>>>>>

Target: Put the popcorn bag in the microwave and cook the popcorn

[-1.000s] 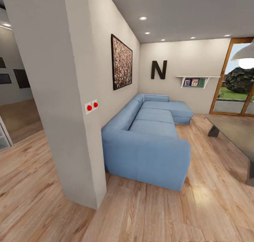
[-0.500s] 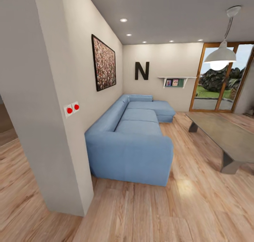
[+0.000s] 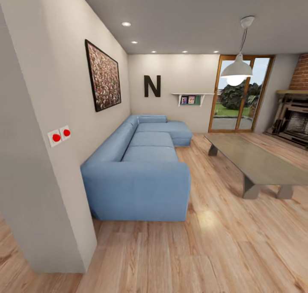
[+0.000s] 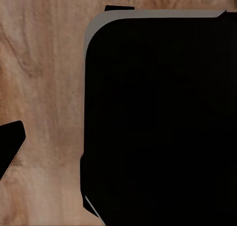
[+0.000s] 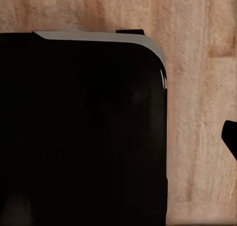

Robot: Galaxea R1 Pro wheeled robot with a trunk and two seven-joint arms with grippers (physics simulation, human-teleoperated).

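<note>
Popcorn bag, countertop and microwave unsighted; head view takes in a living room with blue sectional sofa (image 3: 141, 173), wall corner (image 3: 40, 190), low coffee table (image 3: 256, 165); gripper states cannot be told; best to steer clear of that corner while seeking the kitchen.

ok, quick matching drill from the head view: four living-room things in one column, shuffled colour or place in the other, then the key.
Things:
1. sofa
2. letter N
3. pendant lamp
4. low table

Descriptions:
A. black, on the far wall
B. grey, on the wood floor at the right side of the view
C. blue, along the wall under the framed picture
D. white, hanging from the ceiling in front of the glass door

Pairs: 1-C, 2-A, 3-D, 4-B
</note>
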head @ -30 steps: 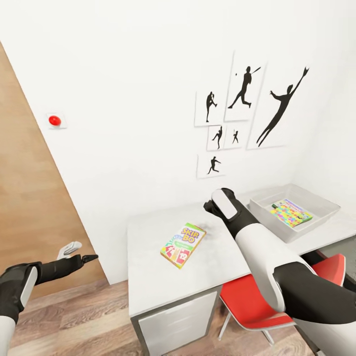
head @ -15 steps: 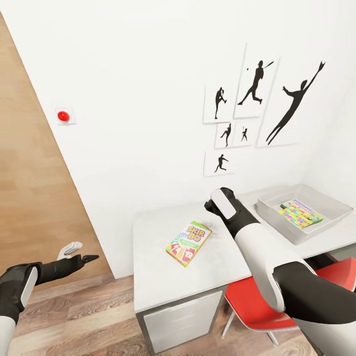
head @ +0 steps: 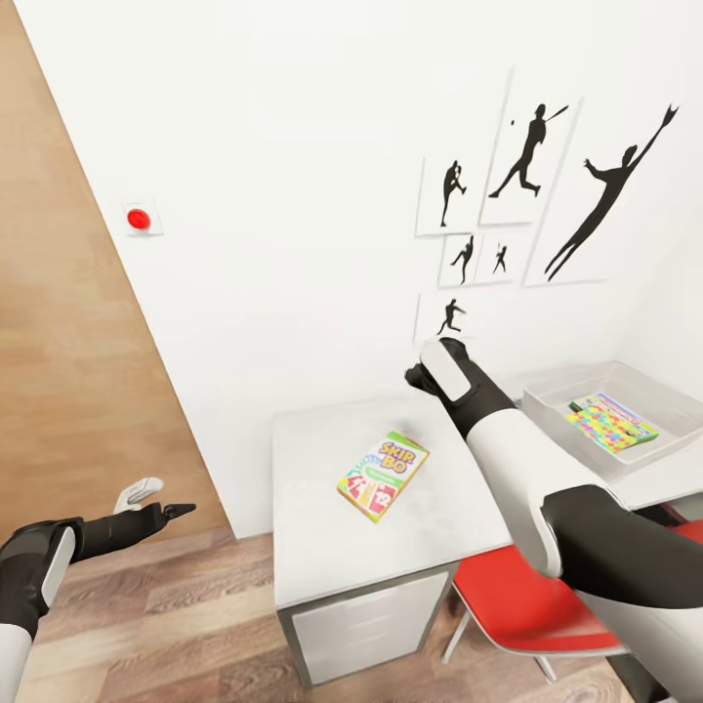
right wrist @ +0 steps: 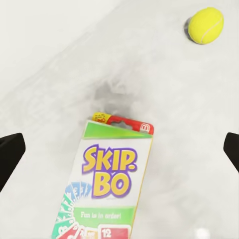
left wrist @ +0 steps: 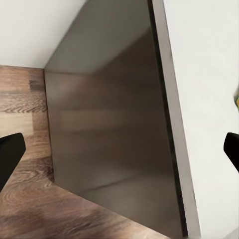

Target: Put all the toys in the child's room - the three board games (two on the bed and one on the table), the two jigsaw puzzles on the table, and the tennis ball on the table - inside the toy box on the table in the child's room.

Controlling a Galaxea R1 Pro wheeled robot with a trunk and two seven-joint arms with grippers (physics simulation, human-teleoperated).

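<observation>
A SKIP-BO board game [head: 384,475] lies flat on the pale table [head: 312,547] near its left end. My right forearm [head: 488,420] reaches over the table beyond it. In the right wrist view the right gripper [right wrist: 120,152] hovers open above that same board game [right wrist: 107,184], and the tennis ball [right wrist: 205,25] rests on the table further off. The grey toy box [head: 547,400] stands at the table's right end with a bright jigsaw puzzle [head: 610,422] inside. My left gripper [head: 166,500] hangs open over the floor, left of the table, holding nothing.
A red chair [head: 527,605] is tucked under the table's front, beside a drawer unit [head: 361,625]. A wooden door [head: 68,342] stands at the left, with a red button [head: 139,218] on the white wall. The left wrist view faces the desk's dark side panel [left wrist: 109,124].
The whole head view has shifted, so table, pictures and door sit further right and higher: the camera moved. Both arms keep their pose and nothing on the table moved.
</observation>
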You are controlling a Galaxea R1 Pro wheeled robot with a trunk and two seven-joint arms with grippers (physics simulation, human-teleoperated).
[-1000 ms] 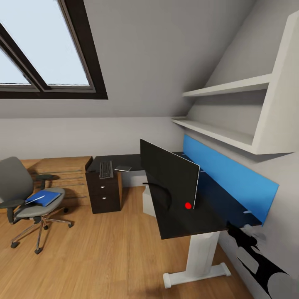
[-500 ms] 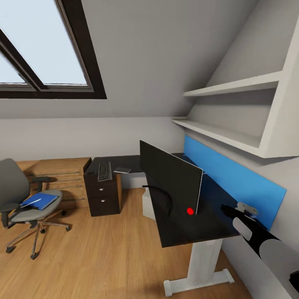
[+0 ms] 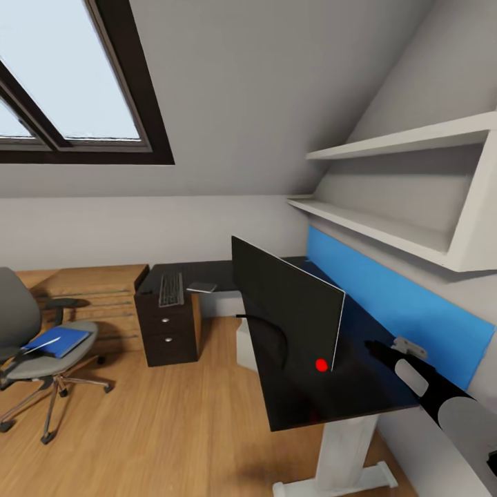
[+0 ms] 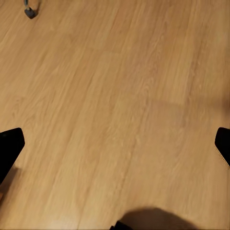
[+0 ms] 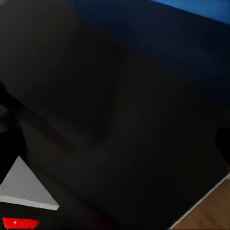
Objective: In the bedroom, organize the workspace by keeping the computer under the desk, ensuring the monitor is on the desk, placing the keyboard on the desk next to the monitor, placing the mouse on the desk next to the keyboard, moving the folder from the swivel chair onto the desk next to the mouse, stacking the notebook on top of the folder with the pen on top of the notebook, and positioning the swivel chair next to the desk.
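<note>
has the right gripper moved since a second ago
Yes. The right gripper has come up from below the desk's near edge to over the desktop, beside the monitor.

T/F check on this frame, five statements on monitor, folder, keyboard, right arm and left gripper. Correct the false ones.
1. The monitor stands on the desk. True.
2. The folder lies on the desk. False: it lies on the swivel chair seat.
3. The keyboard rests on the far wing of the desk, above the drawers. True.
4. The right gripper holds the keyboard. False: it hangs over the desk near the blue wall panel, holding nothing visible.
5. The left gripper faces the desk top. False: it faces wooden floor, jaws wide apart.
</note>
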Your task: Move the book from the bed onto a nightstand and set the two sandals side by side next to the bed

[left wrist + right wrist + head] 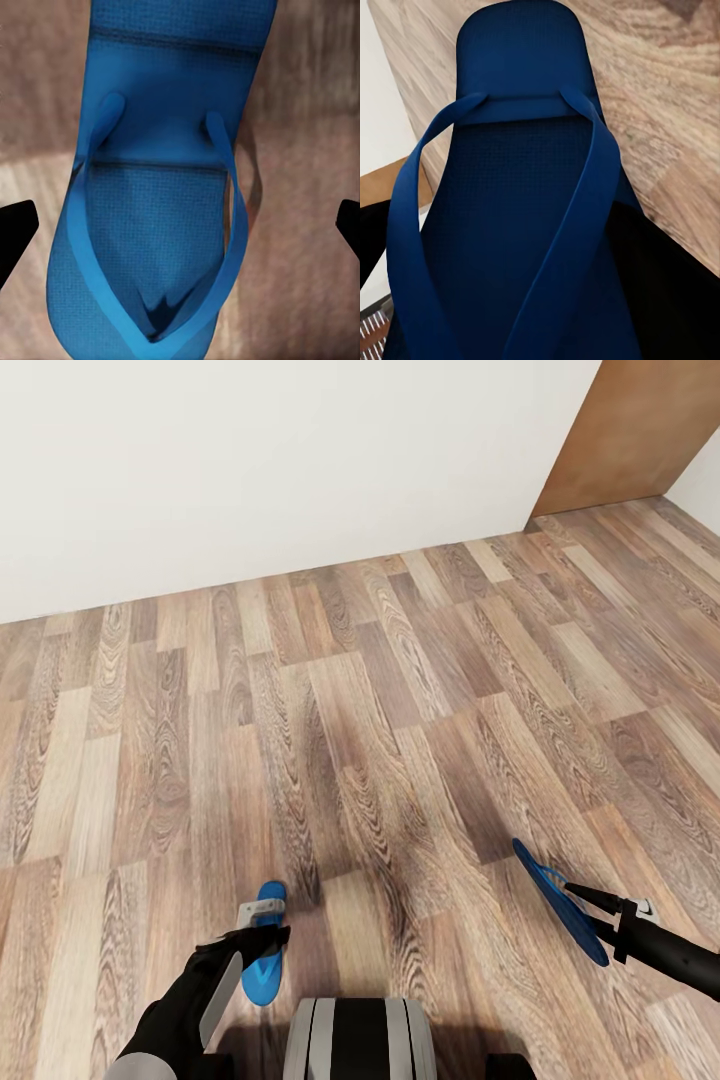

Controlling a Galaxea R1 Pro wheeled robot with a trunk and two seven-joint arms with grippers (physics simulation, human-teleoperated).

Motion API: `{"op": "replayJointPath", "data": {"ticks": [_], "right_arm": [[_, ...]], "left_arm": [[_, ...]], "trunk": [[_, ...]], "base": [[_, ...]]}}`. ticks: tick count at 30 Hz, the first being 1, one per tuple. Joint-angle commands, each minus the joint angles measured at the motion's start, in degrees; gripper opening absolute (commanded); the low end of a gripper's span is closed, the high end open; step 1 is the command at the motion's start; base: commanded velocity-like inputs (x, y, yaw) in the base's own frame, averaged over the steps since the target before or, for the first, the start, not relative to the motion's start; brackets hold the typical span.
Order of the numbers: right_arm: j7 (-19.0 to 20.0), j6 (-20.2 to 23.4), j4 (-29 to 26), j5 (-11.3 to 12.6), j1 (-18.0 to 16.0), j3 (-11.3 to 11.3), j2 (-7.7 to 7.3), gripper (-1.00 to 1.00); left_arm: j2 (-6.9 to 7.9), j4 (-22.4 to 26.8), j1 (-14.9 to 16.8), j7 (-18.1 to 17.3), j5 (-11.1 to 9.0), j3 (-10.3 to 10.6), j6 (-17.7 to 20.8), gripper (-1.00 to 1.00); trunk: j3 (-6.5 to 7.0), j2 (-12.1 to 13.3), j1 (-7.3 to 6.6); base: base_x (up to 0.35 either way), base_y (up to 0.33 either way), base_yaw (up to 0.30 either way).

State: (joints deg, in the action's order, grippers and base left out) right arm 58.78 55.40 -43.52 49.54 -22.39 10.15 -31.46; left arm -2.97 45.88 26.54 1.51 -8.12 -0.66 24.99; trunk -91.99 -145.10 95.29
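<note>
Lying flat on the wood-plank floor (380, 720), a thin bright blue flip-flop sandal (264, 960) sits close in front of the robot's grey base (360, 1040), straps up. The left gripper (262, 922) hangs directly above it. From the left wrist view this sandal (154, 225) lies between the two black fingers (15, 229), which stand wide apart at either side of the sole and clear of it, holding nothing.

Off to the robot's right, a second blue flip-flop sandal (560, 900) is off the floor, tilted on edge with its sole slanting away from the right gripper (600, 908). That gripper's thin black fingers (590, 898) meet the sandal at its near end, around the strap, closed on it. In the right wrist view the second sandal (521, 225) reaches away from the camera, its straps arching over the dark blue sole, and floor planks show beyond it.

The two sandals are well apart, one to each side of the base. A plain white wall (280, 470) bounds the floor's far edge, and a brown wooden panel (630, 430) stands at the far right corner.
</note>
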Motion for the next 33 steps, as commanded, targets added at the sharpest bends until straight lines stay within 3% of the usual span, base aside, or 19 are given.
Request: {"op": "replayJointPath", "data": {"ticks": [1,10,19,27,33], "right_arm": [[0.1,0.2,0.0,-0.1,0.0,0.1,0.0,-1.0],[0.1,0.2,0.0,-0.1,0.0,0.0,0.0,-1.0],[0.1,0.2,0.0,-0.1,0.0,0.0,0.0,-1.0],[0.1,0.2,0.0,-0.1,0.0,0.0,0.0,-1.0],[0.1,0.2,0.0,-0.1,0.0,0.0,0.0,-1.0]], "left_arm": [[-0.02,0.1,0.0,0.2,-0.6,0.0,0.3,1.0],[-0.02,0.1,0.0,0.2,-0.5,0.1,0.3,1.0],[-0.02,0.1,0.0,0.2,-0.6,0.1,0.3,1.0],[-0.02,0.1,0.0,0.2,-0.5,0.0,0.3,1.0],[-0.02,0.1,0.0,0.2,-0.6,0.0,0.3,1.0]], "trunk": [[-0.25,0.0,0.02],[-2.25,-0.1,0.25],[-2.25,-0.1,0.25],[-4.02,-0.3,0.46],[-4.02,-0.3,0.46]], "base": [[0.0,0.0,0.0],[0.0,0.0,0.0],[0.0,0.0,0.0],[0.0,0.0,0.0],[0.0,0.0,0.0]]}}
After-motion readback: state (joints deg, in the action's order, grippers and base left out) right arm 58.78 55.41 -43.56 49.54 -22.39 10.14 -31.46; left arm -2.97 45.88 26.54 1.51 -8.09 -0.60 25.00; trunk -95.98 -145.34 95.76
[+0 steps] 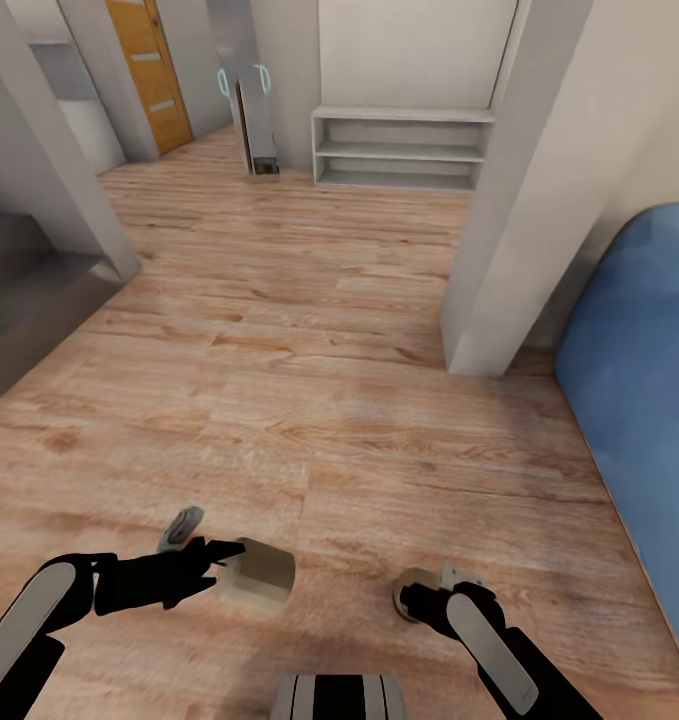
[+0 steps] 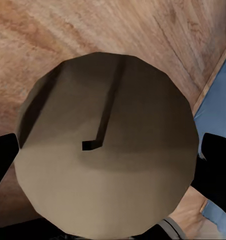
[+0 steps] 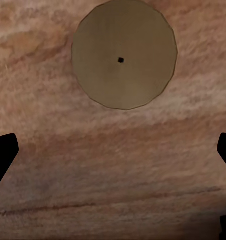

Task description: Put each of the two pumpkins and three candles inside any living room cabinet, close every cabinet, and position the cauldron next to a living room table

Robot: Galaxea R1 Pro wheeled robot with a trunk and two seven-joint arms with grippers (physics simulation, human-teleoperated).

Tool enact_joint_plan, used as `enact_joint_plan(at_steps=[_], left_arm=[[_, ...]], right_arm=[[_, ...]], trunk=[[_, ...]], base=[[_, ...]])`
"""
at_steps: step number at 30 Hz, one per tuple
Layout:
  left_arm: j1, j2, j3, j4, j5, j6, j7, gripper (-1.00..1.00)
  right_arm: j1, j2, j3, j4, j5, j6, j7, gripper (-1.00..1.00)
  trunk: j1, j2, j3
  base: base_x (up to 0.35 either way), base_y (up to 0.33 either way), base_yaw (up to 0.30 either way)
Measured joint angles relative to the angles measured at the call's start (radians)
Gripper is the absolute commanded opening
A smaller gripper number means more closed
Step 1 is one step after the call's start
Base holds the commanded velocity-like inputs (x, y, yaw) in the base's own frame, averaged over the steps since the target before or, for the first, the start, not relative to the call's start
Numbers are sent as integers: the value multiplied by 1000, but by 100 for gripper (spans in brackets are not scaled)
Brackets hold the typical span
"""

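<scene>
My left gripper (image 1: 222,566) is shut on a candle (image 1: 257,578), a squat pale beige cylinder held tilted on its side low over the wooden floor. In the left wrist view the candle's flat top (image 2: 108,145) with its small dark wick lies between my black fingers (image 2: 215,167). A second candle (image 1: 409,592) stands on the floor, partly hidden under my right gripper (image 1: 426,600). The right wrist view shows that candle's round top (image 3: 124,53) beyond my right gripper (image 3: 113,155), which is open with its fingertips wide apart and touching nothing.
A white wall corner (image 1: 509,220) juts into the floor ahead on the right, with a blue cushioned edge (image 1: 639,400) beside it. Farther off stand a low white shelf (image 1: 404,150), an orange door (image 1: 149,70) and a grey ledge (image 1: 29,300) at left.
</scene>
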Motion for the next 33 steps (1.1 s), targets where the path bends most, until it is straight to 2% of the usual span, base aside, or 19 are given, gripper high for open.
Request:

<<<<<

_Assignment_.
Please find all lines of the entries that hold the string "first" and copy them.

_Response_.
Motion API: `{"op": "replayJointPath", "data": {"ticks": [_], "right_arm": [[_, ...]], "left_arm": [[_, ...]], "trunk": [[_, ...]], "base": [[_, ...]]}}`. ticks: tick count at 30 Hz, the first being 1, one per tuple. Joint-angle commands, each minus the joint angles measured at the motion's start, in degrees; gripper opening absolute (commanded); the low end of a gripper's span is closed, the high end open; step 1 is the command at the motion's start; base: commanded velocity-like inputs (x, y, yaw) in the base's own frame, averaged over the steps since the target before or, for the first, the start, not relative to the motion's start; brackets hold the typical span.
Base holds the commanded velocity-like inputs (x, y, yaw) in the base's own frame, averaged over the steps since the target before or, for the first, the start, not relative to the call's start

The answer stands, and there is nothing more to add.